Some family offices originally created to invest the fortune of a single person have opened up to the world’s super-rich recently. The firm of Microsoft co-founder Paul Allen spun out its investment-management group around early 2022 into a standalone business targeting the wealthy, while that of Swiss billionaire Ernesto Bertarelli recently sought to raise more than $1 billion for its private equity and hedge fund division.
Cercano Management, the money manager once part of Allen’s family office, revealed last month it held $2.5 billion in US shares at year-end, including a $408.9 million stake in Microsoft. B-Flexion, the Bertarellis’ investment group, hasn’t made similar disclosures so far.
Longbow’s US stocks holdings as of December aren’t a dramatic departure from the S&P 500 Index. In addition to Microsoft, its top 10 positions included Apple Inc., Berkshire Hathaway Inc. and UnitedHealth Group Inc. It also held financial companies including Charles Schwab Corp. and Regions Financial Corp., which this month have slumped in the fallout from Silicon Valley Bank’s collapse.
The shares Longbow owned last year lost 44% on average — compared with the S&P 500’s 19% drop — as rising interest rates and inflation triggered a market selloff.
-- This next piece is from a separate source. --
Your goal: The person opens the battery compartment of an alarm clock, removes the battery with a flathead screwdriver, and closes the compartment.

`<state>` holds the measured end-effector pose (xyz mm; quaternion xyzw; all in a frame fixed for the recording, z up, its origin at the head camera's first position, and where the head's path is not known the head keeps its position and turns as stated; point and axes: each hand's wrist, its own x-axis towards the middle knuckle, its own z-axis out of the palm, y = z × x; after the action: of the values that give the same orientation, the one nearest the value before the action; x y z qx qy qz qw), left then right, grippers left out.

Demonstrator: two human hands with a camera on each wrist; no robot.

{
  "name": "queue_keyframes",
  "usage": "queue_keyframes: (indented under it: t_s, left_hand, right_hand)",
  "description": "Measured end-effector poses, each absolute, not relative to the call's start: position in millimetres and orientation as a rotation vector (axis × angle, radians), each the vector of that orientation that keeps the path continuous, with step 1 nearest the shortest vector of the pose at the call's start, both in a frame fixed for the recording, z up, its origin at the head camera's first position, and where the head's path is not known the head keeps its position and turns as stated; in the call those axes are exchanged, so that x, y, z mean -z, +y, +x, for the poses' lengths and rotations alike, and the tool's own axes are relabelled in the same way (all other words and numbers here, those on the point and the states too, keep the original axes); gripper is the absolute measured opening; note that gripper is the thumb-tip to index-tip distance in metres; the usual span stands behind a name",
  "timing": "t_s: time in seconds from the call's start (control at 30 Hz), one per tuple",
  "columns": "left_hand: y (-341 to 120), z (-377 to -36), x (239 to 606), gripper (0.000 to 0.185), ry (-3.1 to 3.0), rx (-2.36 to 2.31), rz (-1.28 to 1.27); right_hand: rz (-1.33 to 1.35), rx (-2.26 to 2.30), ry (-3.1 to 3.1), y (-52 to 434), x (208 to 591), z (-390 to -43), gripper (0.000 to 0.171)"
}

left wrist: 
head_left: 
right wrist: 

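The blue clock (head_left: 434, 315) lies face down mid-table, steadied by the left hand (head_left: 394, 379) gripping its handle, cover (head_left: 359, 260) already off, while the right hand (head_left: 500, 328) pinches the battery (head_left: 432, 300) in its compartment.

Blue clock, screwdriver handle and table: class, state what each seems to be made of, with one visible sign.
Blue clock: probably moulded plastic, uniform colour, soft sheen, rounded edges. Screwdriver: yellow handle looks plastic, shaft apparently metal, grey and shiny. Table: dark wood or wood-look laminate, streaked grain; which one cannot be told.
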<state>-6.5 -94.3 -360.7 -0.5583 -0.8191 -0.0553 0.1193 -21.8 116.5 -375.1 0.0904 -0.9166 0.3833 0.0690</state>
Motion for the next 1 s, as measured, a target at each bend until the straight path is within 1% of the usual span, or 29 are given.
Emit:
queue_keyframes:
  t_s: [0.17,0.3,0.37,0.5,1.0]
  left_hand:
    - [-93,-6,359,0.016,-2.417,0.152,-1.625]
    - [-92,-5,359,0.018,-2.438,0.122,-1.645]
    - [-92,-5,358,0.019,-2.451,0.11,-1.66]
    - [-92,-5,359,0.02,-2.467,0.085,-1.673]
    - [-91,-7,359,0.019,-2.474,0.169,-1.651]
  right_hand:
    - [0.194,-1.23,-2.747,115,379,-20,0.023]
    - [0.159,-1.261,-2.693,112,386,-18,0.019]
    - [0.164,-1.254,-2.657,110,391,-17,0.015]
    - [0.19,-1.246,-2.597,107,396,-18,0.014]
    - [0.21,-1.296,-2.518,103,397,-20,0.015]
Still, one of its bets, Exxon Mobil Corp., almost doubled thanks to a surge in energy prices.
Longbow helps manage assets of the Rausings, the family behind Tetra Laval, one of the world’s largest food-packaging businesses. It takes its name and logo from a 1967 book on the bow-and-arrow from Gad Rausing, a second-generation member of the dynasty whose three children — Jorn, 63, Kirsten, 70, and Finn, 67 — control Tetra Laval through a family trust.
Ruben Rausing founded the company that would become Tetra Laval in 1951. Now spanning at least four generations, the family is one of the richest in the world, with a combined fortune of about $24 billion, according to the Bloomberg Billionaires Index.
Longbow has more than 30 employees, including Eric Verleyen, the former global chief investment officer for Societe Generale SA’s private bank. Under longtime executive Stephan Sommer, who left in 2021, it built up a multibillion-dollar program for alternative investments, including collateralized loans and a fund of hedge funds.
Outside finance, Longbow has bought stakes in Swiss motorsport firm Sauber, Swedish biotech Aqilion and Cox Powertrain, a British maker of marine diesel engines. It’s also invested in funds from European private equity firms and Bancroft and Investindustrial.
“There’s only a few number of families with the level of wealth needed for that range of asset classes,” said Paul Westall, co-founder of family office resourcing firm Agreus Group. “They’re very diversified.”